[Minutes] TPAC 6-7 November 2017 SF

Hi all,

It's been a great meeting this year at TPAC. Here is a rough summary of the
ground we covered (at least, the part for which I was able to be present).

- Our CR transition request is in progress and a final review has been
requested from the TAG.

- Further work on populating the test suite was planned.

- All v.next milestone issues have been reviewed. A rough cut at a set of
high priority issues was identified by the group. Also, some issues were
clarified and/or closed during this review.
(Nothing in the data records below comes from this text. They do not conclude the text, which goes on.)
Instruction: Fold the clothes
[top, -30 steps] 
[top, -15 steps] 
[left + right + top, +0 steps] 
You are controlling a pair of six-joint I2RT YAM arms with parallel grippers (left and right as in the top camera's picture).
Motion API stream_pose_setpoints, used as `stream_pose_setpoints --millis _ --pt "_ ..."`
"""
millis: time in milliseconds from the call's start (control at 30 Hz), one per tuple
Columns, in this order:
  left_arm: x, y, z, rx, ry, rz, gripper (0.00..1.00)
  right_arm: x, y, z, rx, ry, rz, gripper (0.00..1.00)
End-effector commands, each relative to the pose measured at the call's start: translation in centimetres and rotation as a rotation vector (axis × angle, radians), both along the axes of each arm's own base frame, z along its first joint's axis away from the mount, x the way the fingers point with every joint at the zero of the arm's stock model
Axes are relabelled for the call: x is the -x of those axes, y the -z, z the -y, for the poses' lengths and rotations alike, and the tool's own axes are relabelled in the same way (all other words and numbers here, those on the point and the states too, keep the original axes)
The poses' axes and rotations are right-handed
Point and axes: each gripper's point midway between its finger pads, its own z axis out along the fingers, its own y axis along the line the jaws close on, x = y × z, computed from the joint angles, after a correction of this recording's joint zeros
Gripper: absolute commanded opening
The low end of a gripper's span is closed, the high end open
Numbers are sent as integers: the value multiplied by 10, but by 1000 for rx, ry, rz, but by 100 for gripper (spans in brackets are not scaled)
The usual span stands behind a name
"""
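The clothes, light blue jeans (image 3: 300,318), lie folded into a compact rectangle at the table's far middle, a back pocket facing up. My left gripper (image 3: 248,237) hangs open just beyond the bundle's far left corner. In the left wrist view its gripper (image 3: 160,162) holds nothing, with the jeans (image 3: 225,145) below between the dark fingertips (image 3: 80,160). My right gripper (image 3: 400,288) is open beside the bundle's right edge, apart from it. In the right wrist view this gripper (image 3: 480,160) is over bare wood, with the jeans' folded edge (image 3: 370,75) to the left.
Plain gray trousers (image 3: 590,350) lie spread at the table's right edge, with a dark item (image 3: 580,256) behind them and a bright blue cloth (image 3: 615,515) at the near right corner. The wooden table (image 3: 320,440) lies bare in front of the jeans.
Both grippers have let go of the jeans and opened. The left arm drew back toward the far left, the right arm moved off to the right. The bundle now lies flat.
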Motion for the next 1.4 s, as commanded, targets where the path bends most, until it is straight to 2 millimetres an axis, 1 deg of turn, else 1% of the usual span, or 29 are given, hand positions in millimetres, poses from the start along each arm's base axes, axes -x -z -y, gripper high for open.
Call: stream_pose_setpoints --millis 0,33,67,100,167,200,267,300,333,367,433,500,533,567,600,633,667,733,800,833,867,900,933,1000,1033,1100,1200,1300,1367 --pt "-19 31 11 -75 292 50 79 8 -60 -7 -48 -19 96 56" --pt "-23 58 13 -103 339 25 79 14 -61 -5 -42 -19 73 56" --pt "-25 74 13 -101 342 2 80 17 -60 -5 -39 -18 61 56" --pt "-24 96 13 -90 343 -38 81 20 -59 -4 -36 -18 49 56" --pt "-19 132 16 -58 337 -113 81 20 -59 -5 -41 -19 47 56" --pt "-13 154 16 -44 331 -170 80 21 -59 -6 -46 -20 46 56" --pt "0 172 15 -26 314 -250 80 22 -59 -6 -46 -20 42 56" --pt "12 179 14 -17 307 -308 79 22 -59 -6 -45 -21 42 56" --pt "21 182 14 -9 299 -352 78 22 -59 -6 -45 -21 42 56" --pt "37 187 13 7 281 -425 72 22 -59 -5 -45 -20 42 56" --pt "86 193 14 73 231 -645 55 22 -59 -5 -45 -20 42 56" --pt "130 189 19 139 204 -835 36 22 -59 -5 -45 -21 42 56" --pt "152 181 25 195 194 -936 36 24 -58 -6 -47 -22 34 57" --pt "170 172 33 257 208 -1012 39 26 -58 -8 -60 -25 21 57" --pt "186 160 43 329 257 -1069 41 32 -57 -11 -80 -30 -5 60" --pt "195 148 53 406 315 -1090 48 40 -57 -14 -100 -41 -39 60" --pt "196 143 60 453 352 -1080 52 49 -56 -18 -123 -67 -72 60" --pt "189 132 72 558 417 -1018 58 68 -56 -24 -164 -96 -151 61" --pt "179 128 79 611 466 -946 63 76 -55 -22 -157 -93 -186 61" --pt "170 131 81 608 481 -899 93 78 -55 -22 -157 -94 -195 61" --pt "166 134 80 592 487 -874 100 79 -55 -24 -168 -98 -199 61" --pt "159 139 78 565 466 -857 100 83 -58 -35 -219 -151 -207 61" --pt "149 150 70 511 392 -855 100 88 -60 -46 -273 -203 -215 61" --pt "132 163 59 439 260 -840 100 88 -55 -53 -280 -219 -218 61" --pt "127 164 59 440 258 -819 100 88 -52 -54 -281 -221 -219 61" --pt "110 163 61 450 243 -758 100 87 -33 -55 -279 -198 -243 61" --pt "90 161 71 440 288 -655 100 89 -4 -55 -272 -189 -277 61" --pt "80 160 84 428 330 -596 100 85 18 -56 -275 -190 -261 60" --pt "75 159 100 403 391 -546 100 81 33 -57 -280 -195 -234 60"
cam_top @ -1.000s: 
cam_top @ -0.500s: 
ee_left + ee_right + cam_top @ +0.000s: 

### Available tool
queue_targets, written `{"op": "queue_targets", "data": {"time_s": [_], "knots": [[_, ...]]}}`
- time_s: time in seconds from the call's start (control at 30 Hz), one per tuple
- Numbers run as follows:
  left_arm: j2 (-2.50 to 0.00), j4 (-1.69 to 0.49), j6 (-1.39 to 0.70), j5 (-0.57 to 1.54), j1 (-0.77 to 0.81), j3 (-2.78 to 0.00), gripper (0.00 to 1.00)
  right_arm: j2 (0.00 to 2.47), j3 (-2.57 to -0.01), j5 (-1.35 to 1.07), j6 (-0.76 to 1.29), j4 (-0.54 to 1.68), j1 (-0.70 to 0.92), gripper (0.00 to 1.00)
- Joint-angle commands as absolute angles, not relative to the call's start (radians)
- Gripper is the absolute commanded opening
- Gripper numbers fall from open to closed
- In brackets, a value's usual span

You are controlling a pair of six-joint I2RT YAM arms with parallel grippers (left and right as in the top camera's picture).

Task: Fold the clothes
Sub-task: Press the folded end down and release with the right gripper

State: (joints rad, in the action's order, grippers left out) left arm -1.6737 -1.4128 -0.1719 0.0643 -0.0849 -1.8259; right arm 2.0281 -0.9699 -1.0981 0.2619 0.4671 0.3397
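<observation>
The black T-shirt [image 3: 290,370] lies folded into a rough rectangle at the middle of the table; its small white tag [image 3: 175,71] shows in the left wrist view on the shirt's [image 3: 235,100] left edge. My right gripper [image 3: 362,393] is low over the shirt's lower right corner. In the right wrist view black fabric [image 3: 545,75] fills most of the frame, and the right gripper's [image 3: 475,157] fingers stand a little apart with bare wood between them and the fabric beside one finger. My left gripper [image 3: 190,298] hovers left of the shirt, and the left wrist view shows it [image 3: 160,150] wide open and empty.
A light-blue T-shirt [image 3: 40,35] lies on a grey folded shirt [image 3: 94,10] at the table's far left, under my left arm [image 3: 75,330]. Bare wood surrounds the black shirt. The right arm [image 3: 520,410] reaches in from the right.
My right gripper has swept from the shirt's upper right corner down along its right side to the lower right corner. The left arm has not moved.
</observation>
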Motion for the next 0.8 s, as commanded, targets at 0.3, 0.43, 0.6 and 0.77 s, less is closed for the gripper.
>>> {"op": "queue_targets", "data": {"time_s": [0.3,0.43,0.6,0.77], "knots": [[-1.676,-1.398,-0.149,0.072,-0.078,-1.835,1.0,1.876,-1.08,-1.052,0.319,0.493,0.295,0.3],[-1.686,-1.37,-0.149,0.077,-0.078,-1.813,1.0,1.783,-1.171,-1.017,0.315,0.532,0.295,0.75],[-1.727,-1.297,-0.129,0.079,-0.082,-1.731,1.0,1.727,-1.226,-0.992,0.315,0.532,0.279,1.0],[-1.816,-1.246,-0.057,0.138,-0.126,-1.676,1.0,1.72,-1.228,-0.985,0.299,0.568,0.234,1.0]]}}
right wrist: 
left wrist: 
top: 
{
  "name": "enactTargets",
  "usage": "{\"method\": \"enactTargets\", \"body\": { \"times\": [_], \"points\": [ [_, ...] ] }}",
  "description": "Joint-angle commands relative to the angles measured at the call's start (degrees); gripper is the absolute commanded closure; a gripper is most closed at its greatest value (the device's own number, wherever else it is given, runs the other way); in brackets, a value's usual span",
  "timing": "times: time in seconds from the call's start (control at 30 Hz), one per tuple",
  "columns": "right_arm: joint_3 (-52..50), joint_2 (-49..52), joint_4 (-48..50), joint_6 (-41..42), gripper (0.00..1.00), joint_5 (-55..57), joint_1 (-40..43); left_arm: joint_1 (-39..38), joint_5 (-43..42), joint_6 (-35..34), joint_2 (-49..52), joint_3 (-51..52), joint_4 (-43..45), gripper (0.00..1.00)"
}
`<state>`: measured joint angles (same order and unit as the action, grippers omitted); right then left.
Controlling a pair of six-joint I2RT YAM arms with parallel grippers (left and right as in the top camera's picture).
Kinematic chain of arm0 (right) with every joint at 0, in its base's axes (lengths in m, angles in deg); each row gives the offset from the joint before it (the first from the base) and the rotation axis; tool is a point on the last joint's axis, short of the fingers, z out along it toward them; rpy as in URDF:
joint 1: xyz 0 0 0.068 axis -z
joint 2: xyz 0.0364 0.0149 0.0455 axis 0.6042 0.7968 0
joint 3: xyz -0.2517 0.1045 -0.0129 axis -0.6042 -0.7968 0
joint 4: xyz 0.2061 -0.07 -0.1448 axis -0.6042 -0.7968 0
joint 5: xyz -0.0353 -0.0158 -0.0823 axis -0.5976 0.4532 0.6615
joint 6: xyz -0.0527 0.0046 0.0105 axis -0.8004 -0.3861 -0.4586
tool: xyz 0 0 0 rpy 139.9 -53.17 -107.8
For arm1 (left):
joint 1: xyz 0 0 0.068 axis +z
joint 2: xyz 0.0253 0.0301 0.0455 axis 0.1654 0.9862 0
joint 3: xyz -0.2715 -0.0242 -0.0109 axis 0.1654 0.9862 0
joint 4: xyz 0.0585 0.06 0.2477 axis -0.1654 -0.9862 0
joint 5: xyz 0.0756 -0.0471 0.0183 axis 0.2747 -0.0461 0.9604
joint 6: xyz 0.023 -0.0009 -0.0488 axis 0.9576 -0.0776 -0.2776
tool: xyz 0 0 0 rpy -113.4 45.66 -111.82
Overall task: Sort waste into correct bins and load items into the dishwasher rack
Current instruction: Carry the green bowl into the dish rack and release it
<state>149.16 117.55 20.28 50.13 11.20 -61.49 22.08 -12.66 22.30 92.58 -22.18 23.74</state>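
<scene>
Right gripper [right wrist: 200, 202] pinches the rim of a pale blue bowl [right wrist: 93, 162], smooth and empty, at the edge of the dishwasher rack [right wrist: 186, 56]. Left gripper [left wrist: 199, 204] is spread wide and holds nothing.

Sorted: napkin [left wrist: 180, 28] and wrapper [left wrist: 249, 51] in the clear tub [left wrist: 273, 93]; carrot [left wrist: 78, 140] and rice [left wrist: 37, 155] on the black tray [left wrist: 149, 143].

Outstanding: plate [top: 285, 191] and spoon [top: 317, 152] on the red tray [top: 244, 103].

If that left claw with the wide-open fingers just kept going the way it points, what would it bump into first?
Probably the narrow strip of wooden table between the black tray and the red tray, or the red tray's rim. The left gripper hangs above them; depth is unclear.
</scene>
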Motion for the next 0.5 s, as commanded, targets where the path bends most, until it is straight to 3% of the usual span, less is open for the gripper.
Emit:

- We have three remaining issues with the spec language for AudioWorklet
and its friends which we expect to close within the week:

   -- #1435 is the most substantive of the three issues. It relates to the
initialization sequence for AudioWorkletGlobalScopes and the question of
the relationship of such scopes to their owning AudioContexts. We conferred
with Ian Kilpatrick and after much discussion arrived at the conclusion
that global scopes must be created in a way that unambiguously identifies
the owning context. In this way, each addModule() call is specific to a
context, and results in a promise that resolves only after all processor
classes have been registered for that context. This requires that we move
the audioWorklet attribute out of Window and into BaseAudioContext.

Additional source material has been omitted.